There are two major forms of virtual memory systems in wide use in the world today:
|
|
NOTE: For the rest of this discussion, I'll be using "386" as a generic term to refer to the 386, 386SX, 486, 486SX, and Pentium CPU's. If something is specific to a particular CPU, I'll mention it specifically.
The basic concepts presented here apply to both segment swapping systems and paging systems. However, we'll be primarily focusing on paging systems in the discussion. In fact, the basic concepts also apply in the plain DOS world when applications are built using overlays as a way to get around 640K limitations.
[Overlays are really just a swapping mechanism where the swapping is being managed by code in the application rather than code in the operating system.]
In a segment swapping system, the whole segment will be forced into memory when a program loads one of the segment registers with the selector for the segment.
Even if the program intends to touch only a few bytes in a 64K segment, the whole 64K segment will be brought into memory.
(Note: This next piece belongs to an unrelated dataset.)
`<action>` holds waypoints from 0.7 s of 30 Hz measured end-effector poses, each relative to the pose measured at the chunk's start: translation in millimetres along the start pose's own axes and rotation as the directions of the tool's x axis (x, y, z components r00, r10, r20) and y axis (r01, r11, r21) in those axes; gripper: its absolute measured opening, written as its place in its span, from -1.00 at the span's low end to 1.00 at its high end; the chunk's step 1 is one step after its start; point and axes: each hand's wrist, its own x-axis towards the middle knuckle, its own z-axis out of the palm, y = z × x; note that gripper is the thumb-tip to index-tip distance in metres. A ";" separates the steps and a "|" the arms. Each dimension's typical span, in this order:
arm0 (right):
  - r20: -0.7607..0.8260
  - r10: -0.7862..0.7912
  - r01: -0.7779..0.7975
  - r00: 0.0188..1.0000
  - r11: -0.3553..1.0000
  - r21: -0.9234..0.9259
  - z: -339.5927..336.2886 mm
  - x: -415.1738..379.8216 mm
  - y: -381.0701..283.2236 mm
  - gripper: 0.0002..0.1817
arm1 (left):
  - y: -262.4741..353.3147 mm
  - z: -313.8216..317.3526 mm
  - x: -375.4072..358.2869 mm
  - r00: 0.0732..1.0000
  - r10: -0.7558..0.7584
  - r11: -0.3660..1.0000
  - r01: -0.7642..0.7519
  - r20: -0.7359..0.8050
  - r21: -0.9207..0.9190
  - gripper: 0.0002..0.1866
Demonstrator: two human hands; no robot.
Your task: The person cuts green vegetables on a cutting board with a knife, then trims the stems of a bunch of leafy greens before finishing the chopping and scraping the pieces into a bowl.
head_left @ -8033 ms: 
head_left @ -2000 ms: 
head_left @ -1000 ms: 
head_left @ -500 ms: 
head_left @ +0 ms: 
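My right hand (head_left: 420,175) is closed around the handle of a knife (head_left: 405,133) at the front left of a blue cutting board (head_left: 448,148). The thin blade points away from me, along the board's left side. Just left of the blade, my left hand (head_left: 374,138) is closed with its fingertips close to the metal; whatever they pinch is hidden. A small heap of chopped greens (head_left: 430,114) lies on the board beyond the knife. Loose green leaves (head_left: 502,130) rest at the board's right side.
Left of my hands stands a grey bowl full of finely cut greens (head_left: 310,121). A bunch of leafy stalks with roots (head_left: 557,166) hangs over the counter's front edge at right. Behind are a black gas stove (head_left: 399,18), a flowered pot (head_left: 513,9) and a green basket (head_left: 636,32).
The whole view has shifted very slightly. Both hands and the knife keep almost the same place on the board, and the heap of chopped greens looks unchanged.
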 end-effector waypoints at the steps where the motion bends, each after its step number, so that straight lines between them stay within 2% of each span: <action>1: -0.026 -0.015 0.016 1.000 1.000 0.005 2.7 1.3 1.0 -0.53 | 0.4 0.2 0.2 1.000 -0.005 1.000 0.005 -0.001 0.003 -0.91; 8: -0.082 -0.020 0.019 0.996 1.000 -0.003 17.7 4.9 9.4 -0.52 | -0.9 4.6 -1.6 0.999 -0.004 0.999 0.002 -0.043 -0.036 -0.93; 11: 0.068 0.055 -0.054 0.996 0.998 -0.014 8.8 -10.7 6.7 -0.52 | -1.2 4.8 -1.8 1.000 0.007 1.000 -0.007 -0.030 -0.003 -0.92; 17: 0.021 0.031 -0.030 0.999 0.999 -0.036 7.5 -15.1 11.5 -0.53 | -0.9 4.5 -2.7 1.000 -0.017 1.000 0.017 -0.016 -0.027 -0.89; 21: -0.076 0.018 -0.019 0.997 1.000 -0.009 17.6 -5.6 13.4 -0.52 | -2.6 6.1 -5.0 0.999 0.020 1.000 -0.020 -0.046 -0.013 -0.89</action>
This bringing in of the whole segment is a good thing if programs are well designed and their segments contain only the code and data needed to do specific tasks. It's grim when programs are poorly designed and segments contain extraneous code or data to the task at hand because it can force the system's memory manager to "swap out" some other program running in the system to make room for code/data that aren't going to be used right away.
On the 386, pages will normally be 4K. [The chip actually supports a mode where pages can be 1 byte, but I don't know of any paged virtual memory OS's that have been designed this way.]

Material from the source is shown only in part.